Connection to Linear Algebra Theory#

SVD of $X_c$ relates directly to covariance eigen-structure.

Pedagogical Significance#

Bridges SVD (Chapter 10) and PCA practically.

References#

  1. Golub & Van Loan (2013). Matrix Computations.

  2. Trefethen & Bau (1997). Numerical Linear Algebra.

Solution (Python)#

import numpy as np

np.random.seed(1)
n, d = 200, 5
X = np.random.randn(n, d) @ np.diag([5.0, 3.0, 1.5, 0.5, 0.2])
Xc = X - X.mean(axis=0, keepdims=True)

U, s, Vt = np.linalg.svd(Xc / np.sqrt(n), full_matrices=False)
evals_from_svd = s ** 2

Sigma = (Xc.T @ Xc) / n
evals_from_eig = np.linalg.eigvalsh(Sigma)[::-1]

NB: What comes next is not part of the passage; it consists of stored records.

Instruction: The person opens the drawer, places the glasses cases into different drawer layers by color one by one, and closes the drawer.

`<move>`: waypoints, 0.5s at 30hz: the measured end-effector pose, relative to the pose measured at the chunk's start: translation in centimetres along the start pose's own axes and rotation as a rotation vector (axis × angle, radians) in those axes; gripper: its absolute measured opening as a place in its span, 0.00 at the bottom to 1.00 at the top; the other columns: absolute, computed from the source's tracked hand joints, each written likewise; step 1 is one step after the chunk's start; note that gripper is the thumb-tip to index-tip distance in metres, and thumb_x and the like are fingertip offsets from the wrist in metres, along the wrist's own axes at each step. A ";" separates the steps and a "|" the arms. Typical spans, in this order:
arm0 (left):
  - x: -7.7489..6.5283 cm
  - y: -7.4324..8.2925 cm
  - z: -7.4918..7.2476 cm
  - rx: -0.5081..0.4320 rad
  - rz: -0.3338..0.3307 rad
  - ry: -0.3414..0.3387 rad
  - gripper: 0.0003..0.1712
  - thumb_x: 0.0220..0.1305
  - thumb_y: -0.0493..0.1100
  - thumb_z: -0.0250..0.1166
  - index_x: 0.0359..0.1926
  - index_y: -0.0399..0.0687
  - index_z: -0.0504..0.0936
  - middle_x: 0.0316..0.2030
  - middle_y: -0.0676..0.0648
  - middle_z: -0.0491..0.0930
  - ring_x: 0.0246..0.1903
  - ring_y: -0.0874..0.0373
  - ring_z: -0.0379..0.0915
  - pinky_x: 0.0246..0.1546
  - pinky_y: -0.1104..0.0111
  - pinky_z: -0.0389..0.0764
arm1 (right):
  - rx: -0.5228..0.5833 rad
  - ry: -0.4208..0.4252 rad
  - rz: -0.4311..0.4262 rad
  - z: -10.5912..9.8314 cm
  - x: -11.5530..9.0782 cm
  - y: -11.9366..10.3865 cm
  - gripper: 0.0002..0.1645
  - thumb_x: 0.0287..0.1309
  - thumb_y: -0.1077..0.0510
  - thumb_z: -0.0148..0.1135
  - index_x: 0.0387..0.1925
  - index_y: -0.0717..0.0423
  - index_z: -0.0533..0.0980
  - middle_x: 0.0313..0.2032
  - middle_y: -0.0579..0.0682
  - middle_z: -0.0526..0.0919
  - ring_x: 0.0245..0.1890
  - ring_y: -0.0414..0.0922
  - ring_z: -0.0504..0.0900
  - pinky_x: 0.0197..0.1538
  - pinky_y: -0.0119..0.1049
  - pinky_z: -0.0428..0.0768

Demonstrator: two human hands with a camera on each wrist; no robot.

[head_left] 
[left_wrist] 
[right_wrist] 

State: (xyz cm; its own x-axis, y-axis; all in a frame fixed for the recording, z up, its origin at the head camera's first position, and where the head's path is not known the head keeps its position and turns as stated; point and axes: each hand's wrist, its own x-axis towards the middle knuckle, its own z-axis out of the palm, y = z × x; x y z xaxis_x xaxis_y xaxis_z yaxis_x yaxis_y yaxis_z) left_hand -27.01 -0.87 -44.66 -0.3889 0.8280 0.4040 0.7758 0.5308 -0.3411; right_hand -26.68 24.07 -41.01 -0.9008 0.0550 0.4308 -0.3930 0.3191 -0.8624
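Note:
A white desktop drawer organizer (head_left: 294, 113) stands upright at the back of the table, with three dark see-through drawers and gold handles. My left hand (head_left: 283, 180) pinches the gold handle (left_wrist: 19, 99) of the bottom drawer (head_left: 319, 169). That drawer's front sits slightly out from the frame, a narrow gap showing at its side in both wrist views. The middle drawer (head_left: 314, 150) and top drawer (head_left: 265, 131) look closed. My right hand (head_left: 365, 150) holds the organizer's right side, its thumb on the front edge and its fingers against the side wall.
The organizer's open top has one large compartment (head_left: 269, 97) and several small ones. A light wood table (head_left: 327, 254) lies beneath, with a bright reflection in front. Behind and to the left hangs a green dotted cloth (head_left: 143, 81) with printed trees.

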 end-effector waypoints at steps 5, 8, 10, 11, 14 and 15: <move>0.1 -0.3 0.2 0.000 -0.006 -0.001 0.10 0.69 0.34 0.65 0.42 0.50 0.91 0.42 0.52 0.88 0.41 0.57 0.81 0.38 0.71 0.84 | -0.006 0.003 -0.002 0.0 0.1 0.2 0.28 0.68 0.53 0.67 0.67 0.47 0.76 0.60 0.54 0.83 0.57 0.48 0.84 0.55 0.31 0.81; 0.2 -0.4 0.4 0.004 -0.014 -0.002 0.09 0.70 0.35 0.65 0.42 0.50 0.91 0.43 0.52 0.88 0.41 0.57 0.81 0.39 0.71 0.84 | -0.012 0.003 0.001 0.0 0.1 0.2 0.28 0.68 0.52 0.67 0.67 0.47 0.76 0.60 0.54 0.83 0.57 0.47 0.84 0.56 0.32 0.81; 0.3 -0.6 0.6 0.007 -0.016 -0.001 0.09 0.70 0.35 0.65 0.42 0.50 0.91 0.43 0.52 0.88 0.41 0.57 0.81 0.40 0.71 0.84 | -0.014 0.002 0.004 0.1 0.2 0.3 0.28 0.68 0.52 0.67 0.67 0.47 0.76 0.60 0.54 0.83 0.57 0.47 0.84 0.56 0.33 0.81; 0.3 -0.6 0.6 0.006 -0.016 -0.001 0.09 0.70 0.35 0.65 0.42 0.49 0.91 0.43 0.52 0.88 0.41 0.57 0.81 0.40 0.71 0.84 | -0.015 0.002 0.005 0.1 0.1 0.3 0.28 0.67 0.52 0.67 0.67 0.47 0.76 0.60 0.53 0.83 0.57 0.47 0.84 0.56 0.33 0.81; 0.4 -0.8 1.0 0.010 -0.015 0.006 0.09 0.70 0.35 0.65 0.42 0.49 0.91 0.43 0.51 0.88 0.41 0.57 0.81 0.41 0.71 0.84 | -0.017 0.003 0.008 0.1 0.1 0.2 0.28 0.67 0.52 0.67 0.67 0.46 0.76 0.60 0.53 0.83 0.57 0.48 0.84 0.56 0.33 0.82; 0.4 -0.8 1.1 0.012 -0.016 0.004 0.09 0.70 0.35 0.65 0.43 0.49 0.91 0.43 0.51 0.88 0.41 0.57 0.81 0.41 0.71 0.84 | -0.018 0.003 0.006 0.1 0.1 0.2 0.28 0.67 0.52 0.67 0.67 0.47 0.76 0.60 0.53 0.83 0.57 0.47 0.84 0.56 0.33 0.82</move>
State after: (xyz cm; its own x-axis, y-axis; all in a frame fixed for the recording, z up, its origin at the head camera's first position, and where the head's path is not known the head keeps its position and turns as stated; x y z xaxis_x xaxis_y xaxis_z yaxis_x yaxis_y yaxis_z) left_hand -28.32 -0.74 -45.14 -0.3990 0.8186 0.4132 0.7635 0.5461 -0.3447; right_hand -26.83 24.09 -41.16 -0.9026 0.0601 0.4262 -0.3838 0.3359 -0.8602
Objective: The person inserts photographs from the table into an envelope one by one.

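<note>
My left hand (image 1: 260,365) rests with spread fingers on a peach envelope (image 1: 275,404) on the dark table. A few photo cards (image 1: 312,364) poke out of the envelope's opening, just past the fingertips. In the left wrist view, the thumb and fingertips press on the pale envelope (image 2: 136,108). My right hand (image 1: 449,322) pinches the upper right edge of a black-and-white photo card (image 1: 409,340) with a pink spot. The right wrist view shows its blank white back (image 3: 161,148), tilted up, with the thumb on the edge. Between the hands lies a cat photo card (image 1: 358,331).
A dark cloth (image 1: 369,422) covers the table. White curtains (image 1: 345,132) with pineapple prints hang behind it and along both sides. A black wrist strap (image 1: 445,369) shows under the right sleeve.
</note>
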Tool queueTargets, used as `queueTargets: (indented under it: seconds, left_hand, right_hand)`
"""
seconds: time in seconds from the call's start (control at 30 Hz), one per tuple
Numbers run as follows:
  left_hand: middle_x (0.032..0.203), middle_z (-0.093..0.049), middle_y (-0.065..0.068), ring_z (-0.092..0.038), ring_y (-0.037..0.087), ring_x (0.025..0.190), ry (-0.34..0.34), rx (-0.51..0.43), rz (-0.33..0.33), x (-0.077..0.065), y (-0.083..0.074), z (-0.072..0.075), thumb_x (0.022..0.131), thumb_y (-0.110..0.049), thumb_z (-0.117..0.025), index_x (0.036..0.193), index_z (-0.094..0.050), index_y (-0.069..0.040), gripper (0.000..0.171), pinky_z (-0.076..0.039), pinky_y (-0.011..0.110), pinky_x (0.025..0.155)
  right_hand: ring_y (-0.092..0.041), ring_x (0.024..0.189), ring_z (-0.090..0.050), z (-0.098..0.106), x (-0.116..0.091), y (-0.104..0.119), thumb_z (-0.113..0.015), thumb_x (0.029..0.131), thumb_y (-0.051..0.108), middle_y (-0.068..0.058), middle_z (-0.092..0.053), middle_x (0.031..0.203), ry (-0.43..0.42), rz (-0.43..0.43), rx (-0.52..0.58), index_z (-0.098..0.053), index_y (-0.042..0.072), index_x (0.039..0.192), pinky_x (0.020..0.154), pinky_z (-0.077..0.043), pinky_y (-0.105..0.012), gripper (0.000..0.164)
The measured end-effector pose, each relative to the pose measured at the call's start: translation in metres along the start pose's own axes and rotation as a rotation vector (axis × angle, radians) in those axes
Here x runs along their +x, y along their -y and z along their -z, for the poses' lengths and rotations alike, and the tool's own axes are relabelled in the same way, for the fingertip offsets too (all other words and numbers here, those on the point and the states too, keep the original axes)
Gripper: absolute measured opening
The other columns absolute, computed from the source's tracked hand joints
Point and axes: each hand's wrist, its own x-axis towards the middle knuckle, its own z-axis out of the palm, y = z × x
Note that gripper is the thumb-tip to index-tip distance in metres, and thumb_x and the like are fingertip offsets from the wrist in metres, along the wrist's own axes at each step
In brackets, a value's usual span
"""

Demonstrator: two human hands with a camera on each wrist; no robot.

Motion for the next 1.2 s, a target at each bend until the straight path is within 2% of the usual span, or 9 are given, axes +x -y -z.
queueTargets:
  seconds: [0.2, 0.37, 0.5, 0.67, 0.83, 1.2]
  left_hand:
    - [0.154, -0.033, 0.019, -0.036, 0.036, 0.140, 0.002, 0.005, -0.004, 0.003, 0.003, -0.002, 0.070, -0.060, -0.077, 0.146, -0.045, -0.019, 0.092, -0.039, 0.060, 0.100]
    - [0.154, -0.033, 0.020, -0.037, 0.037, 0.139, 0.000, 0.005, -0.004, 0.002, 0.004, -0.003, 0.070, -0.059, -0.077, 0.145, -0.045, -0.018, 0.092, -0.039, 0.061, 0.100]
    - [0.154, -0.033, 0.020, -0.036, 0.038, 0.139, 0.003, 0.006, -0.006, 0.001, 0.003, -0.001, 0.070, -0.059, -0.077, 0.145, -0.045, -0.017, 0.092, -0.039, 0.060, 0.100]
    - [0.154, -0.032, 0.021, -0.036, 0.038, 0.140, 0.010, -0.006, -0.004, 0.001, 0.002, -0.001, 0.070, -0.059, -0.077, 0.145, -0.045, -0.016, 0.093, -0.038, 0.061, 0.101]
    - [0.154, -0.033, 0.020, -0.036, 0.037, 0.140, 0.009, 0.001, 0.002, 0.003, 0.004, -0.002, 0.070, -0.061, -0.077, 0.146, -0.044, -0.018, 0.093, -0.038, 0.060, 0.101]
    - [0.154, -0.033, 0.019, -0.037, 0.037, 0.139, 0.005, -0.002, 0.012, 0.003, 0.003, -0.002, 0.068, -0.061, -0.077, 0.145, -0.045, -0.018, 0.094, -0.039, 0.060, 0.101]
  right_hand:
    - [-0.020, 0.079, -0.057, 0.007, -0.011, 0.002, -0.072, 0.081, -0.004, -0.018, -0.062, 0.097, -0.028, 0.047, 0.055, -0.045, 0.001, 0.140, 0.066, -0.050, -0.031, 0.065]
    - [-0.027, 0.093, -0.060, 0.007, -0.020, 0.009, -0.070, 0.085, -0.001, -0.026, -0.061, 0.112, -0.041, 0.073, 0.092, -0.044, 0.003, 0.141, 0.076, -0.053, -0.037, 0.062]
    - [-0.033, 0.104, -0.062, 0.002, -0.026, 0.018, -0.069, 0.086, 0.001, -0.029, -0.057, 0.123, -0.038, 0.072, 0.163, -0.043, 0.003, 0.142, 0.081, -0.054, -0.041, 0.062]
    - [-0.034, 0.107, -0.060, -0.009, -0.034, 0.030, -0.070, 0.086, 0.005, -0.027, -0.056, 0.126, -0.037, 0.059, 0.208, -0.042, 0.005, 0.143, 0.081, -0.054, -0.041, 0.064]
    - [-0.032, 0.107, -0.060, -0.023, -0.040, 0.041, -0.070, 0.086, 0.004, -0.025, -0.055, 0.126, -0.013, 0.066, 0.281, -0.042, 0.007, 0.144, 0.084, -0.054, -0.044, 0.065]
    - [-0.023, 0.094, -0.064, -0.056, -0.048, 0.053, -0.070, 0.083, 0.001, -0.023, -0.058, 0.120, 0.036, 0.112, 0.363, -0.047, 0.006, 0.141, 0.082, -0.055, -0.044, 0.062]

print("eigenvalues from eig:", np.round(evals_from_eig, 6))
print("eigenvalues from SVD:", np.round(evals_from_svd, 6))
print("difference:", np.linalg.norm(evals_from_eig - evals_from_svd))

Worked Example 3: Dimensionality reduction and reconstruction error#

Introduction#

Demonstrate PCA truncation to $k$ components; compare reconstruction error to variance lost.

Purpose#

Show how truncated PCA minimizes squared error (Eckart–Young); guide choice of $k$.

Importance#

Core to deciding how many components to keep in applications.

What this example demonstrates#

  • Compute full PCA; truncate to $k$ components.

  • Reconstruct and compute Frobenius error.

  • Verify error matches variance in discarded components.

Background#

Eckart–Young–Mirsky theorem guarantees optimality of rank-$k$ truncation.

Historical context#

Theoretical guarantee for best low-rank approximation.

History#

Used in all dimensionality reduction and compression workflows.

Prevalence in ML#

Standard choice heuristic for $k$: keep 90–95% explained variance.

Notes#

  • Reconstruction error squared equals sum of squared singular values of discarded components.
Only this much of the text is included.